Well, now, this transaction explains a lot.

Great America was sold to reduce the uncertainty of, and secure a certain payment for, the asset. Given the threat of eminent domain to take the lease from Cedar Fair this establishe­s a price.


Reports seem confused as to whether JMA Ventures also acquired the management contract for Gilroy Gardens. Cedar Fair spokespers­on Stacy Froley has been quoted as saying the deal included the Gilroy management contract.

Confusion is swirling around this point. Perhaps Ms. Froley inadverten­tly let the cat out of the bag concerning a management contract with JMA to continue operating Great America.

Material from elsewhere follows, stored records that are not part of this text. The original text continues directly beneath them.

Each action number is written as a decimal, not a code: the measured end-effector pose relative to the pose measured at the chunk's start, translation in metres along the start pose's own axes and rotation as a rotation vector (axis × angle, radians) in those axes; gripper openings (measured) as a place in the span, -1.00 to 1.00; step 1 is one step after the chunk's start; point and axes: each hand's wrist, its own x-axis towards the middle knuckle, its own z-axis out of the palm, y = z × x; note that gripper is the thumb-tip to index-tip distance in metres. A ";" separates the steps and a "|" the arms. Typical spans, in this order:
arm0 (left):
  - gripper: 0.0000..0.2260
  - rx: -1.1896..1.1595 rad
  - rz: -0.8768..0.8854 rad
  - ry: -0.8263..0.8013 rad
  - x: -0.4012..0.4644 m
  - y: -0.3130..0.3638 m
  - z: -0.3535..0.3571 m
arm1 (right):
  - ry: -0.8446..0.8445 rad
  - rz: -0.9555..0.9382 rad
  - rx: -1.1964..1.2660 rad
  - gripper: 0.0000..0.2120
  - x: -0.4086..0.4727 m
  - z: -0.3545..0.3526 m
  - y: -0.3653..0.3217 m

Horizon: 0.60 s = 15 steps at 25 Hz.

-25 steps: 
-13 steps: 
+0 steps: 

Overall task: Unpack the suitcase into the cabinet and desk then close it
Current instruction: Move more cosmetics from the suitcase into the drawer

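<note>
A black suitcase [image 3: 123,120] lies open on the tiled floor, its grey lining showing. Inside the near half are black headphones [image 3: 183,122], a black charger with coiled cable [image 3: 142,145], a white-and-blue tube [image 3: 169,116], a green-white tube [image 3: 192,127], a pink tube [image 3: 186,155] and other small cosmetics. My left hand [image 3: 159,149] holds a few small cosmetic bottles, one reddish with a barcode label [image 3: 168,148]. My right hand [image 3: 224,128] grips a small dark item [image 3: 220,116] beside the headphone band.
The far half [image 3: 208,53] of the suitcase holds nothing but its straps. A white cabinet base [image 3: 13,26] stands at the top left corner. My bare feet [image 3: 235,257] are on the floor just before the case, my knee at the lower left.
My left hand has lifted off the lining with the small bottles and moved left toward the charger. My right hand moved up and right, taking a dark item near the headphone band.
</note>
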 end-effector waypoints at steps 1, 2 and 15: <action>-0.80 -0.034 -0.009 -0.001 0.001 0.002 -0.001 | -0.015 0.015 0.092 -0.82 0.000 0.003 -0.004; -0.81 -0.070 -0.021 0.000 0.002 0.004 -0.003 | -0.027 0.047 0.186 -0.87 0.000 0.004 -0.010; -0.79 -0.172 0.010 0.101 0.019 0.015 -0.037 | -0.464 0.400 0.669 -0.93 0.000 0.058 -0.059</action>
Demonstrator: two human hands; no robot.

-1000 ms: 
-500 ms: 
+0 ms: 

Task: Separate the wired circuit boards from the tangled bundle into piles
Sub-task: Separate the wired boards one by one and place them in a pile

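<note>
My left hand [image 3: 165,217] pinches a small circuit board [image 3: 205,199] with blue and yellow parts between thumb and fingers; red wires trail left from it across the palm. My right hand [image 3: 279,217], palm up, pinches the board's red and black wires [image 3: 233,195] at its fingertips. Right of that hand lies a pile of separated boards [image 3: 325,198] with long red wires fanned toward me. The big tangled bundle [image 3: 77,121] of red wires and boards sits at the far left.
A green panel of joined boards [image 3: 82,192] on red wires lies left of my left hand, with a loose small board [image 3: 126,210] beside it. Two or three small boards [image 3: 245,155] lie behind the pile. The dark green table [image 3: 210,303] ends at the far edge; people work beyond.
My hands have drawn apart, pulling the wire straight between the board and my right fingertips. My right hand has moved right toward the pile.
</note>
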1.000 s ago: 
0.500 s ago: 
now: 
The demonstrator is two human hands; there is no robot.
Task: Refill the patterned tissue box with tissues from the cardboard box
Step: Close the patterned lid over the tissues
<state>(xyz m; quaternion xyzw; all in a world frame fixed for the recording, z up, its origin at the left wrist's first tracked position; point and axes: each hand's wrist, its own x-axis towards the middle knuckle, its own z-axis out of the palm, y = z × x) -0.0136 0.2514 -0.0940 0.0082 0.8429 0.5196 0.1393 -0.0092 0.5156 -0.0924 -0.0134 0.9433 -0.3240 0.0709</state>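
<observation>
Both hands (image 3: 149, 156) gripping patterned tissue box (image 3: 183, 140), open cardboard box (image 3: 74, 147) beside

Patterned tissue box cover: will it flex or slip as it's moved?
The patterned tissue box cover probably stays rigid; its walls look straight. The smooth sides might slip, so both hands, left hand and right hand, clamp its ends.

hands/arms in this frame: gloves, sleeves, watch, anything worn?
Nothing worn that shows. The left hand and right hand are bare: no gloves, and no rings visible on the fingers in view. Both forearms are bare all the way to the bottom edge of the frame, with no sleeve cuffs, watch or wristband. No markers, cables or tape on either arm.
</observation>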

Cedar Fair's loss last year was due primarily to the right-down of a large part of the value of Great America. Taken in the fourth quarter of 2010 the $62.4 million dollar impairment charge was attributed to lower than expected performanc­e at Great America.

That the impairment charge of $62.4 million dollars last year is almost equal to the size of the sale price of $70 million dollars speaks volumes about the inflated price Cedar Fair paid for the former Paramount Parks.

That means Cedar Fair was valuing the park in the neighborhood of $132.4 million just two years ago. So it has been sold for almost half price. But Cedar Fair received a tax loss to offset earnings, and thus reduce the tax burden.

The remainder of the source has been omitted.